**REQUIRED ACTION:**
Find the line with "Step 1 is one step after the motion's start". Transcribe it and each later line of the data exactly, up to and including the last.

..........

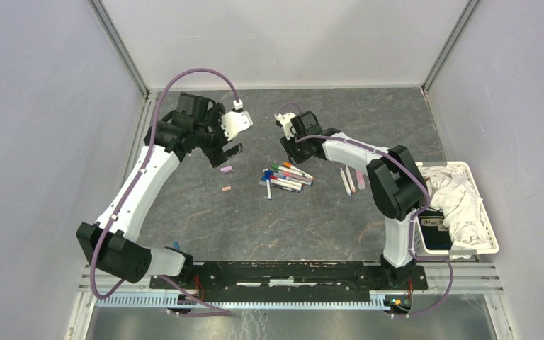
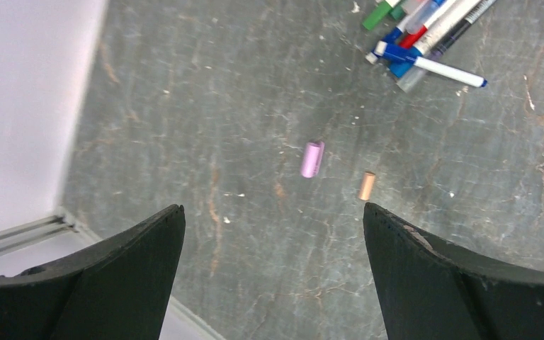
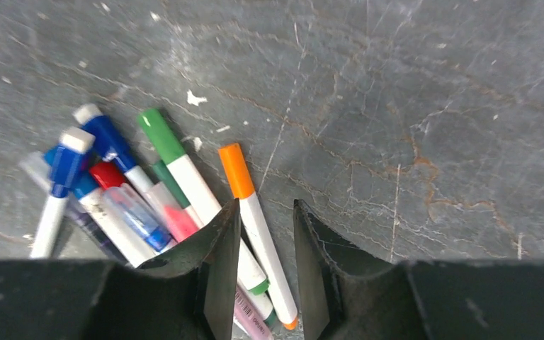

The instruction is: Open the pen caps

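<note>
A pile of pens (image 1: 287, 177) with white barrels and coloured caps lies mid-table; it also shows in the left wrist view (image 2: 425, 35). My right gripper (image 1: 290, 147) hovers over the pile. In the right wrist view its fingers (image 3: 265, 205) stand narrowly apart on either side of an orange-capped pen (image 3: 258, 227) that lies on the table; they do not touch it. Two loose pen caps lie left of the pile: a purple cap (image 1: 227, 169) (image 2: 312, 159) and an orange cap (image 1: 227, 189) (image 2: 367, 185). My left gripper (image 1: 230, 152) (image 2: 274, 212) is wide open and empty above them.
Two uncapped white pens (image 1: 347, 180) and a pink one (image 1: 360, 178) lie right of the pile. A white basket (image 1: 492, 241) with a white cloth (image 1: 460, 198) stands at the right edge. Grey walls enclose the table; the left wall (image 2: 21, 106) is close to my left gripper.
</note>
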`<state>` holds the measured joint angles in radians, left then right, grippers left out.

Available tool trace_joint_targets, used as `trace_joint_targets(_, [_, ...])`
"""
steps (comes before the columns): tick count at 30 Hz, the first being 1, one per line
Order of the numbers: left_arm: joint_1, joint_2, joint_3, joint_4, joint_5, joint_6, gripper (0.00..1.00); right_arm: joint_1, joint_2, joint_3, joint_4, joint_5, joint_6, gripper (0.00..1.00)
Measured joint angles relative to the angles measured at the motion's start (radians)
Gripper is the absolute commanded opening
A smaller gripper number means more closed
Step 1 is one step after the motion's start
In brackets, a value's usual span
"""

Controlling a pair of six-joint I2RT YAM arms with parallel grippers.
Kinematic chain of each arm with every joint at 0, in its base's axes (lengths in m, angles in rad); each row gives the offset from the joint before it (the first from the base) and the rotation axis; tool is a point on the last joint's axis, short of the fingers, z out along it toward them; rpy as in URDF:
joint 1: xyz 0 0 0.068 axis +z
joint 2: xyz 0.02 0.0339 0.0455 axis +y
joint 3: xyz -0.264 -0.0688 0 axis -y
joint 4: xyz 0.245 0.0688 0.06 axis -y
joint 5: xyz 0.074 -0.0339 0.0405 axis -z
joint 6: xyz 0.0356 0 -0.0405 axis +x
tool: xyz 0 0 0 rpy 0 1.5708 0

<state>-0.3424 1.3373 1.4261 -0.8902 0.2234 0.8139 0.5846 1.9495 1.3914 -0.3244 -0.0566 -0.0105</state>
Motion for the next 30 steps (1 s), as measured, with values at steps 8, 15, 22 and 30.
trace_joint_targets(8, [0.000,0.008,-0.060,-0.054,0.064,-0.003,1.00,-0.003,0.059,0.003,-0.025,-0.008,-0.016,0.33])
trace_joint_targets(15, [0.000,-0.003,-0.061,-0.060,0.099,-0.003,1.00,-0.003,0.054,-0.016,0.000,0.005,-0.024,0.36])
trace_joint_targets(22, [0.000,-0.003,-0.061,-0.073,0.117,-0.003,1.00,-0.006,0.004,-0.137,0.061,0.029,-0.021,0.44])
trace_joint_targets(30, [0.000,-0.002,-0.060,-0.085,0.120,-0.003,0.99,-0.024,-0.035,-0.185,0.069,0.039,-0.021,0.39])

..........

**WRITTEN REPLY:**
Step 1 is one step after the motion's start
In brackets, a value's usual span
"""

Controlling a pair of six-joint I2RT YAM arms with parallel grippers.
Kinematic chain of each arm with every joint at 0, in its base's axes (lengths in m, angles in rad); each row gives the offset from the joint before it (the first from the base) and the rotation axis; tool is a point on the last joint's axis, short of the fingers, z out along it toward them; rpy as in URDF:
joint 1: xyz 0 0 0.068 axis +z
joint 2: xyz 0.02 0.0339 0.0455 axis +y
joint 3: xyz -0.264 -0.0688 0 axis -y
joint 4: xyz 0.245 0.0688 0.06 axis -y
joint 5: xyz 0.074 -0.0339 0.0405 axis -z
joint 6: xyz 0.0356 0 -0.0405 axis +x
tool: xyz 0 0 0 rpy 0 1.5708 0

<state>-0.3424 1.3373 1.4261 -0.8902 0.2234 0.8139 0.5846 1.9495 1.3914 -0.3244 -0.0566 -0.0105</state>
Motion for the next 30 steps (1 s), as measured, with values at steps 8, 15, 22 and 30.
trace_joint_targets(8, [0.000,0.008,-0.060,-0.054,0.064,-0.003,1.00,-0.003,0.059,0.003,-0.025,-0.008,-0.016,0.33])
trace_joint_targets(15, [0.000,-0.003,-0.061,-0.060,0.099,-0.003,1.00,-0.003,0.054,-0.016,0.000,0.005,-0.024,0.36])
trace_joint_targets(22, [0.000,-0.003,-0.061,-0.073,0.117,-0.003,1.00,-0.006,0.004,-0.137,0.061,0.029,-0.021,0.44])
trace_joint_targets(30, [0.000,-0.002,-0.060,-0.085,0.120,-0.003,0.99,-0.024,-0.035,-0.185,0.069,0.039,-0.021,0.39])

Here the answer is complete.